WHAT IS EXPECTED
Your job is to return every line of the listing holding the string "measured".

------------------------------

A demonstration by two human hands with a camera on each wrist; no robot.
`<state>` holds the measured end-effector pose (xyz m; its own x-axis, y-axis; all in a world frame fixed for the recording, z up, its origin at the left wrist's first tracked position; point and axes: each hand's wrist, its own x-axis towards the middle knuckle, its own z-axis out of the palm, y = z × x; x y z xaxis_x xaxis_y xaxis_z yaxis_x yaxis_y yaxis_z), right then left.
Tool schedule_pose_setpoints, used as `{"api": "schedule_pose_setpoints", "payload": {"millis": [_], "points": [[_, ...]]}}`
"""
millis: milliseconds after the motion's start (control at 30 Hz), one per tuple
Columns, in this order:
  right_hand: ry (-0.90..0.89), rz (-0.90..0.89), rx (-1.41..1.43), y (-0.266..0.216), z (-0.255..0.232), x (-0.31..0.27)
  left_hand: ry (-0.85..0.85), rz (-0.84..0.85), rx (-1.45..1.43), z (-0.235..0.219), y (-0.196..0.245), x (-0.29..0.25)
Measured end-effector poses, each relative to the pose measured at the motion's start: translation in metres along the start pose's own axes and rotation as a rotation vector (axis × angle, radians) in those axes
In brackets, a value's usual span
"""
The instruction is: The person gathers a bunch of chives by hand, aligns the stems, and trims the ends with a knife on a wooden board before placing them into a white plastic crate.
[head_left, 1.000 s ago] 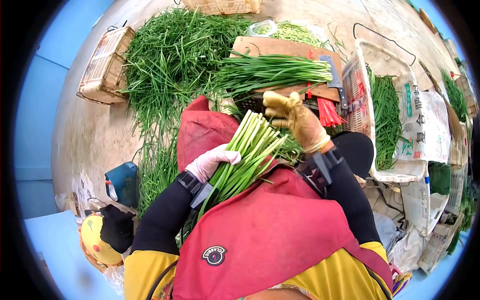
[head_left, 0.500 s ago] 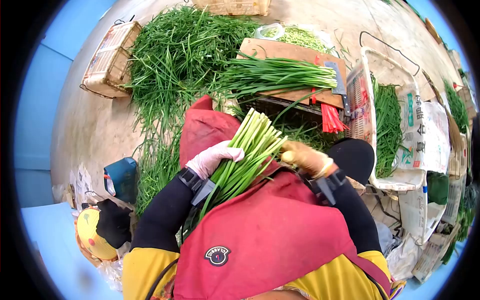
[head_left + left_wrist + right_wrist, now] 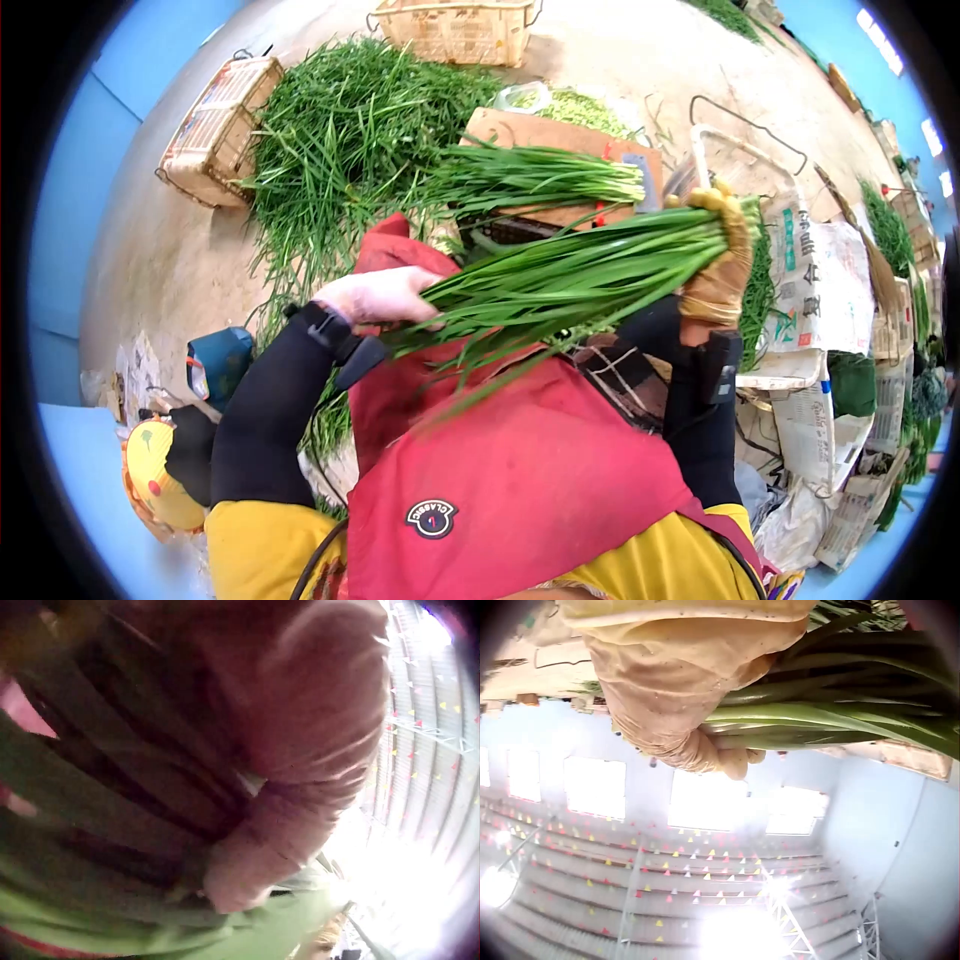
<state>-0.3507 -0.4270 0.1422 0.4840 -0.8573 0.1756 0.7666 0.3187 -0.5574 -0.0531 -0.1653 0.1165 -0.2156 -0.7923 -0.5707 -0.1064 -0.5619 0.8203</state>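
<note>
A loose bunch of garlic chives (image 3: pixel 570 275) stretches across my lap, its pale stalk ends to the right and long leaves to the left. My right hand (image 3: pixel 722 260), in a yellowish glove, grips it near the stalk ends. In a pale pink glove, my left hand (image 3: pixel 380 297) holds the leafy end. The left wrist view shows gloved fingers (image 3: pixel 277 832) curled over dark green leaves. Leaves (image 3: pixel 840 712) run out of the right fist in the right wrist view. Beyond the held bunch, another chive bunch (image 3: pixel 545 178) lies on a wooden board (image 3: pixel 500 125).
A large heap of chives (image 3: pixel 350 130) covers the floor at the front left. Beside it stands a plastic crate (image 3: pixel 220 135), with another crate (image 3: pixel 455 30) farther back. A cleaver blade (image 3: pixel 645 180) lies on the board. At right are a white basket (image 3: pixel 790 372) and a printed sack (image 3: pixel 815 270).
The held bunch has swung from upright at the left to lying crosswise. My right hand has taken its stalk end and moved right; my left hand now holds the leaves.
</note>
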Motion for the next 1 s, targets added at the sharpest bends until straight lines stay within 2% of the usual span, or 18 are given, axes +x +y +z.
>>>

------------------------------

RESULT OF THE TASK
`<state>` holds the measured end-effector pose (xyz m; its own x-axis, y-axis; all in a world frame fixed for the recording, z up, its origin at the left wrist's first tracked position; point and axes: each hand's wrist, its own x-axis towards the middle knuckle, its own z-axis out of the palm, y = z × x; x y z xaxis_x xaxis_y xaxis_z yaxis_x yaxis_y yaxis_z), right then left.
Measured end-effector poses, each relative to the pose measured at the motion's start: translation in metres along the start pose's own axes and rotation as a rotation vector (axis × angle, radians) in those axes

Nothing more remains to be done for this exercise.